Gold 50 reported a whopping headline gallium hit of 109m going 40.5 grams per tonne from 129m. Terrain’s new results include 10m grading 37.6g/t gallium oxide, within a bigger 86m intercept at 17.4g/t from surface at Rabbit Warren.

Paradise City also returned impressive results, with a 4m section at 28.2g/t gallium oxide within a 30m hit at 20.1g/t from 80m, with another 9m segment going 30.9g/t gallium inside a 16m section grading 24.1g/t gallium oxide from 11m. A third hole at the prospect also returned some solid figures with 7m at 30.9g/t gallium oxide, within an 11m segment grading 28.2g/t gallium oxide from surface.

Terrain says the chemical and physical properties of gallium makes it well suited for use in high-performance applications such as advanced military equipment. Gallium may be combined with other materials to produce a special class of chips known as wide bandgap semiconductors. The chips can handle higher temperatures, voltages and frequencies than conventional silicon chips, making them smaller, faster and more efficient.

Management says China has been the dominant global supplier of gallium – farming out up to 98 per cent of the world’s total – and the likely sole supplier to many American and European semiconductor manufacturers. But it believes major change was signalled at the start of this month when China imposed a strict ban on all exports of gallium and germanium.

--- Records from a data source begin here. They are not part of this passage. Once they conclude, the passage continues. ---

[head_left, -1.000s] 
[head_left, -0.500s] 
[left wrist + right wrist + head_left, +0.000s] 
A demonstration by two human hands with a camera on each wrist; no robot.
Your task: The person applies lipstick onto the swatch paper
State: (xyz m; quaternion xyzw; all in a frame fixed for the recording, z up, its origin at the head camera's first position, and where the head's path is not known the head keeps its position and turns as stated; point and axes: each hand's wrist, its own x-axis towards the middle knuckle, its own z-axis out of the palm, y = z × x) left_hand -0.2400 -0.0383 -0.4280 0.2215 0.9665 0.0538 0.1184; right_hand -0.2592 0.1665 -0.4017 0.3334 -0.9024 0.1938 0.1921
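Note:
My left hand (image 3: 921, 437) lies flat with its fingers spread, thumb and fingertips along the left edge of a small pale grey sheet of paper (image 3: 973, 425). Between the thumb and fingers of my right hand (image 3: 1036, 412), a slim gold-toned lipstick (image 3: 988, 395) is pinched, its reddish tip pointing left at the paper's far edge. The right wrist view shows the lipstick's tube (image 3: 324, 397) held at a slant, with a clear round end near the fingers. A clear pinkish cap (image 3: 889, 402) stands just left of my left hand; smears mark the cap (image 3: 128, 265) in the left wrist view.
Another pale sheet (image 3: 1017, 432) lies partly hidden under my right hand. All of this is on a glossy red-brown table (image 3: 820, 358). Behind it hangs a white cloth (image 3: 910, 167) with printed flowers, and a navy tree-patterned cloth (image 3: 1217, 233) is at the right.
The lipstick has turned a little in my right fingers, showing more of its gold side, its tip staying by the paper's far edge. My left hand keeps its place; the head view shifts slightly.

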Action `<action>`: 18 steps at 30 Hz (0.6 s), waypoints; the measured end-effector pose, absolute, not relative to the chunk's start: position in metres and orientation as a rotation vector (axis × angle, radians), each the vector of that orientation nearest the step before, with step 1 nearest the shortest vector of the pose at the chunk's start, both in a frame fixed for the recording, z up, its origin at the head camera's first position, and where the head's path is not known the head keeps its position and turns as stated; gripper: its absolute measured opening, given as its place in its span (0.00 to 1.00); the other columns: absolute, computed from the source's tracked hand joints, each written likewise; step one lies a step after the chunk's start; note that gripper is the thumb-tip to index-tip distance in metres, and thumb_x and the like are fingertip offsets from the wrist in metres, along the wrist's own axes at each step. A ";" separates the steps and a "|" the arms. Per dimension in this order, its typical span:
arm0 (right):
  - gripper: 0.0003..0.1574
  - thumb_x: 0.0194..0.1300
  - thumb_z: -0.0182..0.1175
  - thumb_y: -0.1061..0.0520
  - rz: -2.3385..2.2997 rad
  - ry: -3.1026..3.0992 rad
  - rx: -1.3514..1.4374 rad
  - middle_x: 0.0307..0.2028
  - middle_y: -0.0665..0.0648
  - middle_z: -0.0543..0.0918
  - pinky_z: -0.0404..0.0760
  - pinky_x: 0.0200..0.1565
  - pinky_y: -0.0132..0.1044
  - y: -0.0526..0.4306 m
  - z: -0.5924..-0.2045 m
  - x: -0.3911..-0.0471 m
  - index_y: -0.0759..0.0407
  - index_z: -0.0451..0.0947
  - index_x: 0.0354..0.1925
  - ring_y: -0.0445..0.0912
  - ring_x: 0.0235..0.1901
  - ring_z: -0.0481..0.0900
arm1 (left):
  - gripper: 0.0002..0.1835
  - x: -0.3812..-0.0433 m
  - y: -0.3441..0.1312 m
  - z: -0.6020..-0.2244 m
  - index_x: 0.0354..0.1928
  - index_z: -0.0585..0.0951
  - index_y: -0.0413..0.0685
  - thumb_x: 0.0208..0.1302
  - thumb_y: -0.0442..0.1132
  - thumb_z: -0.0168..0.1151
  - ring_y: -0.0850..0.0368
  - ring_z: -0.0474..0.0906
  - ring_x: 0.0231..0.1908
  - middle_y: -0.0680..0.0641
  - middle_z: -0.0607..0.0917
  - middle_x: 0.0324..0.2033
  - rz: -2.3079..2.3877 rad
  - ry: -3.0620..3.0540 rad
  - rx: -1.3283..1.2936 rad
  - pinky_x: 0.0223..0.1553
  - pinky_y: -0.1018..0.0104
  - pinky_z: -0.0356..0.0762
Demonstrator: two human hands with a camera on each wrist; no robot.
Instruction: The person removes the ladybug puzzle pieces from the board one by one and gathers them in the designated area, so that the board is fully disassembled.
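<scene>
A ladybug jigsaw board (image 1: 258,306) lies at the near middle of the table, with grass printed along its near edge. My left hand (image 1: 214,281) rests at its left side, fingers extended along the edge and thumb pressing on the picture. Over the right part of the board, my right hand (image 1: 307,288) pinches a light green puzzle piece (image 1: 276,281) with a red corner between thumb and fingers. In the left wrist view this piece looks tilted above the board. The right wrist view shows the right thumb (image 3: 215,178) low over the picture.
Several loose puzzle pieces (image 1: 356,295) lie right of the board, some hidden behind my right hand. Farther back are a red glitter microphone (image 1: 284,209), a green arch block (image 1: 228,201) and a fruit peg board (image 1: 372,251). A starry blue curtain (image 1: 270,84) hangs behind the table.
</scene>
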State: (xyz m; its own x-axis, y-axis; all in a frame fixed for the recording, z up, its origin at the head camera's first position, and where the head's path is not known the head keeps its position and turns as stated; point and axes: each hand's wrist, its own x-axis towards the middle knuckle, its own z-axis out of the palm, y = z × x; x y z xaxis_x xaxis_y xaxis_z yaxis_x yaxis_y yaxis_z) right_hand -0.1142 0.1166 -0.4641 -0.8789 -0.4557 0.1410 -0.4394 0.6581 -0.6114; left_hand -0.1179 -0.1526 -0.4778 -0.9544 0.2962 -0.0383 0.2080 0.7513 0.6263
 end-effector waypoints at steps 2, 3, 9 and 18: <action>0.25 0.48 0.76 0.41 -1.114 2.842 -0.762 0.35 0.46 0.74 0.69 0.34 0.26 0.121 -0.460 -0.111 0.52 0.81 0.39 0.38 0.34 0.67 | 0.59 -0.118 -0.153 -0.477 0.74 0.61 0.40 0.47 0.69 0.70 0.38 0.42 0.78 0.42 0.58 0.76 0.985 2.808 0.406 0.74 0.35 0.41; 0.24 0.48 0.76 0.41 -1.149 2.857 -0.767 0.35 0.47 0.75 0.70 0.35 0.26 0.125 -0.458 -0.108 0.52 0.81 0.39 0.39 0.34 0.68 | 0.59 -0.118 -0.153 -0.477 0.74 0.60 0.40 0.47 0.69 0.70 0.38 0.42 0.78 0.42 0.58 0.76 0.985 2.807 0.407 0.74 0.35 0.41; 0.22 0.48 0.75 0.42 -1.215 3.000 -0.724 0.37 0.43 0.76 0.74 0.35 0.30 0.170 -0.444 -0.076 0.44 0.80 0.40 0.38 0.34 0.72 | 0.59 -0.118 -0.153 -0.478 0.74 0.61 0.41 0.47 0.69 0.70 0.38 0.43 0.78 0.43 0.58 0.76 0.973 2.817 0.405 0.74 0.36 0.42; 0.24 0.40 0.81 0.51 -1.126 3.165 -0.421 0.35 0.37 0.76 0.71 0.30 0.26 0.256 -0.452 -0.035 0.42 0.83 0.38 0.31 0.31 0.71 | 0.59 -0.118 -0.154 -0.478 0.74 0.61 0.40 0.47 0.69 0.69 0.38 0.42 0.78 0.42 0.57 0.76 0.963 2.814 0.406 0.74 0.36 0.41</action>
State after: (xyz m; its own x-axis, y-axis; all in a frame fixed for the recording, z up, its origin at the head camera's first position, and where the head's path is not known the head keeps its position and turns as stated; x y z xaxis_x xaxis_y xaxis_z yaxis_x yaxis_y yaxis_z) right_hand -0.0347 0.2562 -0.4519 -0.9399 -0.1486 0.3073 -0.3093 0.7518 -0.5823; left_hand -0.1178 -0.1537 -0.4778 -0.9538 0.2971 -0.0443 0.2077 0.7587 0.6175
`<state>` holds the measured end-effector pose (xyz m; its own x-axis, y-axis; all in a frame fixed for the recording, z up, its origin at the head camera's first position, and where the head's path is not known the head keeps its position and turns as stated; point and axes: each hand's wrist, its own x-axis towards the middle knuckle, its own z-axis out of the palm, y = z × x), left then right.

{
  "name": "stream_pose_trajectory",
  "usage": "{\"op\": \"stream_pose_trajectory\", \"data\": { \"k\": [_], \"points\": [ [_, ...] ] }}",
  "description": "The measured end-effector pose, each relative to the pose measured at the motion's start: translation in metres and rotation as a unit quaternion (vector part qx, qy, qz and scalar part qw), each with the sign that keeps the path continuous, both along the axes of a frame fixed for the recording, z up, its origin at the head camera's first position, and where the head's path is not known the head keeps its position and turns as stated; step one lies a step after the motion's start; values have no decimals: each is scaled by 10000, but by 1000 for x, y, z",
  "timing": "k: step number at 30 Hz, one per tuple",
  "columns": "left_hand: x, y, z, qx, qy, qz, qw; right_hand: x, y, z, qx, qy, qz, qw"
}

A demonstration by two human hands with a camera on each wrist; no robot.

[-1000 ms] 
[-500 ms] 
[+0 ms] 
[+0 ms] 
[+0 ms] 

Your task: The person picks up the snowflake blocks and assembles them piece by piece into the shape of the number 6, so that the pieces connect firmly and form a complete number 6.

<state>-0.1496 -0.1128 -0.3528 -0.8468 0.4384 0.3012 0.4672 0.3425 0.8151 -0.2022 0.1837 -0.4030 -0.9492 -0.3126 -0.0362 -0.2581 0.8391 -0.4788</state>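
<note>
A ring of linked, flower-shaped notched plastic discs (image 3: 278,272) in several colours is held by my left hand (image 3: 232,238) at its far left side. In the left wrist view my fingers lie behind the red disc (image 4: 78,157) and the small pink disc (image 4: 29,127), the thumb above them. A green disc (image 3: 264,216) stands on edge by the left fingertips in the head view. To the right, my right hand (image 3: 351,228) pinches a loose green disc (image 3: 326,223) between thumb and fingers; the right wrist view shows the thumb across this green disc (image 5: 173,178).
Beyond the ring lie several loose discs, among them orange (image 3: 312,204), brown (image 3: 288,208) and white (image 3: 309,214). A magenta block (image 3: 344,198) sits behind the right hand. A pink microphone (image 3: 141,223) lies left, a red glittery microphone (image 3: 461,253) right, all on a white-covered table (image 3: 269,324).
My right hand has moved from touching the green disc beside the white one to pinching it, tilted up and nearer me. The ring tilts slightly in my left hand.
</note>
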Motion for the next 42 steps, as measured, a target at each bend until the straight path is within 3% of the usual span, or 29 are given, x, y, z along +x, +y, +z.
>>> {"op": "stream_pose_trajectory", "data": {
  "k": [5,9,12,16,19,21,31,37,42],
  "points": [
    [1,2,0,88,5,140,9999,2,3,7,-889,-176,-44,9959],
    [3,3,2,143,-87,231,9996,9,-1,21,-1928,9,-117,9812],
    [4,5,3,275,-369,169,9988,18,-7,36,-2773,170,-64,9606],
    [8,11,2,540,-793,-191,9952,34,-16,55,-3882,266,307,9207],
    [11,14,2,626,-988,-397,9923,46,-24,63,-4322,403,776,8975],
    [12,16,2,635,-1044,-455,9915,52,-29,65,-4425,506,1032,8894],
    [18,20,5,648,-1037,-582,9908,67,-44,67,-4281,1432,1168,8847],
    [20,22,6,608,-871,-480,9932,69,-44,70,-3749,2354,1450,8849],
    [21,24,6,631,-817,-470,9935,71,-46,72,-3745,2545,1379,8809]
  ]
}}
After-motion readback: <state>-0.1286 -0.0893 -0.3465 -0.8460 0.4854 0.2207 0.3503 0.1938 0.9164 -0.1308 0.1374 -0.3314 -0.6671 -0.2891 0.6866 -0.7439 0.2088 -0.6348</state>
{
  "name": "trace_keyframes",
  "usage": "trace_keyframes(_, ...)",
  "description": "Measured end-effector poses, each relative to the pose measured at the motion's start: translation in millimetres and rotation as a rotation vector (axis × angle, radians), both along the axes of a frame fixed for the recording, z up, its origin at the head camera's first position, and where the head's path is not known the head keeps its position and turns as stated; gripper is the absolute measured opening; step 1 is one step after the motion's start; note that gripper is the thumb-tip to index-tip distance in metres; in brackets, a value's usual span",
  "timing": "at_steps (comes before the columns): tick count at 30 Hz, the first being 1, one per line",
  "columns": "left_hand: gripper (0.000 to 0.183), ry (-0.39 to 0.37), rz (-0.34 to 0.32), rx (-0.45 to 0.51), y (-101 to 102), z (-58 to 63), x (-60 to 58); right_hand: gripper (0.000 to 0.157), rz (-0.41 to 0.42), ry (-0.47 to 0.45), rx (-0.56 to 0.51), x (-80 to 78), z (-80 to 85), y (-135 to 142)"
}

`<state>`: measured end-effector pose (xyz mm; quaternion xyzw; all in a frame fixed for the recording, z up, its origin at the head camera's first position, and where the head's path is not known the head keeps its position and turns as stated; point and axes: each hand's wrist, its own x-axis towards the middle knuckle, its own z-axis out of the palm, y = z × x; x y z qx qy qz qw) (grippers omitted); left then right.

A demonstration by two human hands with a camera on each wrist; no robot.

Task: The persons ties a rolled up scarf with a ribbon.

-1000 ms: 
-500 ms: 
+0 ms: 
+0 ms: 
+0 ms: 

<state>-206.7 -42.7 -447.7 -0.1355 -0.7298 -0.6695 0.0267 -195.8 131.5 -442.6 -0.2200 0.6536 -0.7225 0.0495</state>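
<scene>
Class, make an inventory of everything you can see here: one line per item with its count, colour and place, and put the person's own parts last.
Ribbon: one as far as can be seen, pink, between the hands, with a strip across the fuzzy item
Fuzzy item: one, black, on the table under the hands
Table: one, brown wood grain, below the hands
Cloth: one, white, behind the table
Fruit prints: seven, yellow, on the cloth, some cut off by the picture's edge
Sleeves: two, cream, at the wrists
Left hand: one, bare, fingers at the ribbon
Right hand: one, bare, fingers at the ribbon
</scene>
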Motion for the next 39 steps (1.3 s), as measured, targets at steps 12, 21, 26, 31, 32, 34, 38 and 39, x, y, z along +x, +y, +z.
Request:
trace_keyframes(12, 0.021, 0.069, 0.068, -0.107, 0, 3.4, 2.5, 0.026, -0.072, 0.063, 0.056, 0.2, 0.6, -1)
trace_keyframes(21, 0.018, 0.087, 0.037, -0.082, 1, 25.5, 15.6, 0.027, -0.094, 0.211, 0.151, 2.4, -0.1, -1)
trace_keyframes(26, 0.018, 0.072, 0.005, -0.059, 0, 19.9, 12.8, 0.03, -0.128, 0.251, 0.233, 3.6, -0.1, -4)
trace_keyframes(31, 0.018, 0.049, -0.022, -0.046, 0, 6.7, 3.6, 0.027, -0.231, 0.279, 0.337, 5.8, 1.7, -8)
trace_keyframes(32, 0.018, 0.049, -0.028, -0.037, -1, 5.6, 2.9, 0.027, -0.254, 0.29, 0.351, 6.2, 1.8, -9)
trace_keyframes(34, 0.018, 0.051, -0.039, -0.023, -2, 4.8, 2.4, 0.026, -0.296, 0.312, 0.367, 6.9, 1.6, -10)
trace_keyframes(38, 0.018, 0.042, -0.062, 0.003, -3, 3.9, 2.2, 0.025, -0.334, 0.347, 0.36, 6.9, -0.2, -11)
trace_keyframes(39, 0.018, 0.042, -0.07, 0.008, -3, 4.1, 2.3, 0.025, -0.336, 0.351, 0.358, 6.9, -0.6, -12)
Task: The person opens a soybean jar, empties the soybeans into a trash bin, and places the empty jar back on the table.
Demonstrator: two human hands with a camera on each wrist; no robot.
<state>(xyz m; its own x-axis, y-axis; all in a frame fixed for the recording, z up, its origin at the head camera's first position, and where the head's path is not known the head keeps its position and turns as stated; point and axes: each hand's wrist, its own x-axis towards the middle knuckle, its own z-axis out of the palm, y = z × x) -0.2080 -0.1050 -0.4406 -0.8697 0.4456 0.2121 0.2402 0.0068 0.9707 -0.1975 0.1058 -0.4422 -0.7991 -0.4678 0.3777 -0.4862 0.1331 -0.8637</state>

The move is expected to create significant supply chain issues for every non-Chinese semiconductor manufacturer around the world, given there is presently no obvious alternate gallium supplier of scale. The Center for Strategic and International Studies described China’s decision as a “shot across the bow designed to showcase China’s capacity and willingness to weaponize critical minerals for geopolitical gain”.

It makes Terrain’s find an intriguing one, particularly at a time when it is has vowed to undertake a series of investigations in a bid to unveil the preferred host lithologies and geological settings for both gallium and geranium within its existing portfolio of tenements. It includes a particular emphasis on areas that are prospective for complementary mineralisation, such as rare earths and base metals.

At Smokebush, it would include a potential copper target at the company’s Larins Lane prospect, in addition to its Lort River project near Esperance. The company believes Larins Lane may be part of the same geology as the Archaean greenstones at the southern end of the Yalgoo-Singleton greenstone belt that hosts 29Metals’ world-class Golden Grove copper-gold-silver-zinc-lead mine.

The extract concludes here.